------ Material supplied

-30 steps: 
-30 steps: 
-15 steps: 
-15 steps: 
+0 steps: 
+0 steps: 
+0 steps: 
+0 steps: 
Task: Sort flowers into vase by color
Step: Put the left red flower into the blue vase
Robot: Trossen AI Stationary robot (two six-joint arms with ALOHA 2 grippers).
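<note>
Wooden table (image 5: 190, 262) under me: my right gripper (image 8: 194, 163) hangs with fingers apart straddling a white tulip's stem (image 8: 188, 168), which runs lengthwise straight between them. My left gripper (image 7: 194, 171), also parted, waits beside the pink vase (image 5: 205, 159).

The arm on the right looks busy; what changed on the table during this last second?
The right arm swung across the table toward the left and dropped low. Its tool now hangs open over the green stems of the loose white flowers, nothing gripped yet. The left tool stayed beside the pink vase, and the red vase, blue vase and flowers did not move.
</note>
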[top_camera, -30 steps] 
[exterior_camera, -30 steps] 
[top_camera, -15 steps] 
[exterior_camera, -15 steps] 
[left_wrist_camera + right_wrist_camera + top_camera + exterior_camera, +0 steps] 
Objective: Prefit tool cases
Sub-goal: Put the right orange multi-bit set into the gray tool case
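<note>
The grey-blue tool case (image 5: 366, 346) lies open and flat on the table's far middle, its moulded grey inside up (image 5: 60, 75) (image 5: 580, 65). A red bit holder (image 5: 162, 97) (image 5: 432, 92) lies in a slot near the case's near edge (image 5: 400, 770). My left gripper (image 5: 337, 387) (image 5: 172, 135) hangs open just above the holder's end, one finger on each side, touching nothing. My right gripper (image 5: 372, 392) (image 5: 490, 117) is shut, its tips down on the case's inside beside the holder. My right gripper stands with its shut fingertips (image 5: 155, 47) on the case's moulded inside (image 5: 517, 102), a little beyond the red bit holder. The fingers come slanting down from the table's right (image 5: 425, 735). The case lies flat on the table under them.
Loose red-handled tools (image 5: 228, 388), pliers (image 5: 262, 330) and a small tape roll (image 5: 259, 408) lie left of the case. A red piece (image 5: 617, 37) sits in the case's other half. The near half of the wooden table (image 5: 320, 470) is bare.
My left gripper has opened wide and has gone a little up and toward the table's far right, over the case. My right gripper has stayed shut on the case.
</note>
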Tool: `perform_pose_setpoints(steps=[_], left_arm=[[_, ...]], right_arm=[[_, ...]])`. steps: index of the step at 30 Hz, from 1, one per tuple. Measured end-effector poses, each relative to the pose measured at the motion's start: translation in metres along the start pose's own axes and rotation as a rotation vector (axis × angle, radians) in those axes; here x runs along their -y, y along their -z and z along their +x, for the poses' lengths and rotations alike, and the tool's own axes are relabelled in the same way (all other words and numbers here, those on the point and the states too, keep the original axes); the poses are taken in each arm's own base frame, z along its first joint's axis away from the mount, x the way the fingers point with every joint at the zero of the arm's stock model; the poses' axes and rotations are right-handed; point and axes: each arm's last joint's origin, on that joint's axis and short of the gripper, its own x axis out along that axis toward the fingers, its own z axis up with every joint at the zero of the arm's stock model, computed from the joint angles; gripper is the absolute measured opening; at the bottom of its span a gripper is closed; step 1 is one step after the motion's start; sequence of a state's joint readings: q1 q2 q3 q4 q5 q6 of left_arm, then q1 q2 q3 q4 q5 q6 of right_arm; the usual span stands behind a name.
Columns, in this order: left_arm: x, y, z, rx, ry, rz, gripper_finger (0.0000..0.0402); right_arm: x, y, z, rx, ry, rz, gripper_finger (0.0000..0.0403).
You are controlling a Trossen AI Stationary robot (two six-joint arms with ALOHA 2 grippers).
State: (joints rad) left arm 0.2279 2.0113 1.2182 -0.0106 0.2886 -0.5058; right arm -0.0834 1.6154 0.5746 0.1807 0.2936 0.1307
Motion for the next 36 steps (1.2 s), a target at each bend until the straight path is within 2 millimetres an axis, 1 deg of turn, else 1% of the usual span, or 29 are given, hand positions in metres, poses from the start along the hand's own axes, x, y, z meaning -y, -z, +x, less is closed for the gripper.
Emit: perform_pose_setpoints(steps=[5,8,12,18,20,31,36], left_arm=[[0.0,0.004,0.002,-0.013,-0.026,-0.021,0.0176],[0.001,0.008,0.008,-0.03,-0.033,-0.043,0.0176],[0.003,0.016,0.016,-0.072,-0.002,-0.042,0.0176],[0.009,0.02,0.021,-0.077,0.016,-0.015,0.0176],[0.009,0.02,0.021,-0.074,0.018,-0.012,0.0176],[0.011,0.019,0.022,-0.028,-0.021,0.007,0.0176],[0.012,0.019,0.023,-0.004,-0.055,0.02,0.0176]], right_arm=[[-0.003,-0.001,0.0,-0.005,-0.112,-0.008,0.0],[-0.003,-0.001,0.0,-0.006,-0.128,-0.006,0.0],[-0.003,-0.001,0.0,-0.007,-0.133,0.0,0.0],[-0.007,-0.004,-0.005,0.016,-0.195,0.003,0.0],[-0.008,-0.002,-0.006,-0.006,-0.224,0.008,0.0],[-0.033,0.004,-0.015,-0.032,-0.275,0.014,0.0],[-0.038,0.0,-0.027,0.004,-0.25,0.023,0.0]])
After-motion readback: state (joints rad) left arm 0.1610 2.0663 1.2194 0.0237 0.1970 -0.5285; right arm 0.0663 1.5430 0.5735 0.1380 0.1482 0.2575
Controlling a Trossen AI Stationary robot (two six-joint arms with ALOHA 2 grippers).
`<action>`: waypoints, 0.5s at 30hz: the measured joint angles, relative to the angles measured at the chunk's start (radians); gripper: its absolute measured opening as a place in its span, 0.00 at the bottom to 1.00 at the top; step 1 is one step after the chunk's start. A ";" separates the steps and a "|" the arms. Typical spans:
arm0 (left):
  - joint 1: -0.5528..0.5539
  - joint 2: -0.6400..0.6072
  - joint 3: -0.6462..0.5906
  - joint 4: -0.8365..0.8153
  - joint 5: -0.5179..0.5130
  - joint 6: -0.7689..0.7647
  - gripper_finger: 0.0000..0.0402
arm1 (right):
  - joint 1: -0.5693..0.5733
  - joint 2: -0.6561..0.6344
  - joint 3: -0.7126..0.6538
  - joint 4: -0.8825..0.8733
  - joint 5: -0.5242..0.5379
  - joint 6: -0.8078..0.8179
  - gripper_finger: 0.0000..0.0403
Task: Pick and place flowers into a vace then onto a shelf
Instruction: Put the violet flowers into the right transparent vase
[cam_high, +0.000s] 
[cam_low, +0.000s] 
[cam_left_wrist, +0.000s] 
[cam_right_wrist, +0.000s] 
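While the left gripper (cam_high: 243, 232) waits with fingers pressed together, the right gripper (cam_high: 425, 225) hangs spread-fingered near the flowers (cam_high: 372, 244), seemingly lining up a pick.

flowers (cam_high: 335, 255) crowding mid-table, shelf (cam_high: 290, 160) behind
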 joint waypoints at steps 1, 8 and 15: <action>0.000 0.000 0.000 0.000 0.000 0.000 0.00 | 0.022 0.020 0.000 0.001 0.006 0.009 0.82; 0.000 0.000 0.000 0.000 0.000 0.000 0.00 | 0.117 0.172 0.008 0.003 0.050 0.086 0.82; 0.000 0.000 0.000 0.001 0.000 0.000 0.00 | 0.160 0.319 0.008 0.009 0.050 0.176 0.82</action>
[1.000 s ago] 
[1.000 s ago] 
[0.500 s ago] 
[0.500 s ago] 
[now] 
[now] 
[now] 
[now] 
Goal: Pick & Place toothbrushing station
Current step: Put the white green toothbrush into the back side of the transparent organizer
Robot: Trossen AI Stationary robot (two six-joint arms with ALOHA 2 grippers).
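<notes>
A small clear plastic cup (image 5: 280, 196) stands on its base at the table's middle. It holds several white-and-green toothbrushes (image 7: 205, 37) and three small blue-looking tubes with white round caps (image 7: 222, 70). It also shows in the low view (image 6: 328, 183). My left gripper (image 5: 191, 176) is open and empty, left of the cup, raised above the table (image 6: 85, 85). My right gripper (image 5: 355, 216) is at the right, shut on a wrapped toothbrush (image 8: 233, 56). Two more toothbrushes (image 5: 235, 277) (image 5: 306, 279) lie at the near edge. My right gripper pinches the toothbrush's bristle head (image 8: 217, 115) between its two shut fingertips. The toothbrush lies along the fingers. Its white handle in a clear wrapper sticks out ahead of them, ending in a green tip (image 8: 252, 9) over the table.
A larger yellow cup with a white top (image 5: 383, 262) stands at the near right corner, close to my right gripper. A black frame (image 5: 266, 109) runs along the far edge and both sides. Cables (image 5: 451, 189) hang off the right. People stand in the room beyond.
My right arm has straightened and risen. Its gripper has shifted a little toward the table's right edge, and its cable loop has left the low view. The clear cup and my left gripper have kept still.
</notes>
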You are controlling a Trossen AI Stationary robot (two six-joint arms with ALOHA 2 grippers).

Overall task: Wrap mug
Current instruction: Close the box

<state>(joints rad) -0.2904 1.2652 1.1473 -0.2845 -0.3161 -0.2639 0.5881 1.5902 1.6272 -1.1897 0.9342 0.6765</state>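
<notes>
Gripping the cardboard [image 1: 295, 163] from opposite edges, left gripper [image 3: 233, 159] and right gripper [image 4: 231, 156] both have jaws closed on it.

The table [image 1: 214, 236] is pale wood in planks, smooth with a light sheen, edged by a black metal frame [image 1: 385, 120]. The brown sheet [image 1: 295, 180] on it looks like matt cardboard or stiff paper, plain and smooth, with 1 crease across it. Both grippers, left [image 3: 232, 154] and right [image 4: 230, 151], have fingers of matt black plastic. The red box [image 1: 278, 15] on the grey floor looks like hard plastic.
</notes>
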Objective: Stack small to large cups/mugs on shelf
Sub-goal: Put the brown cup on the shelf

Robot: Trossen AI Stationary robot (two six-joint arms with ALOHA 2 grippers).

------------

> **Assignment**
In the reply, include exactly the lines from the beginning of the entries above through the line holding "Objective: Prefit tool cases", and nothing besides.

> **Answer**
-30 steps: 
-30 steps: 
-15 steps: 
-15 steps: 
+0 steps: 
+0 steps: 
+0 steps: 
+0 steps: 
Task: Sort flowers into vase by color
Step: Put the left red flower into the blue vase
Robot: Trossen AI Stationary robot (two six-joint arms with ALOHA 2 grippers).
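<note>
Wooden table (image 5: 190, 262) under me: my right gripper (image 8: 194, 163) hangs with fingers apart straddling a white tulip's stem (image 8: 188, 168), which runs lengthwise straight between them. My left gripper (image 7: 194, 171), also parted, waits beside the pink vase (image 5: 205, 159).

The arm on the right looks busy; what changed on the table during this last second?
The right arm swung across the table toward the left and dropped low. Its tool now hangs open over the green stems of the loose white flowers, nothing gripped yet. The left tool stayed beside the pink vase, and the red vase, blue vase and flowers did not move.
</note>
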[top_camera, -30 steps] 
[exterior_camera, -30 steps] 
[top_camera, -15 steps] 
[exterior_camera, -15 steps] 
[left_wrist_camera + right_wrist_camera + top_camera + exterior_camera, +0 steps] 
Objective: Prefit tool cases

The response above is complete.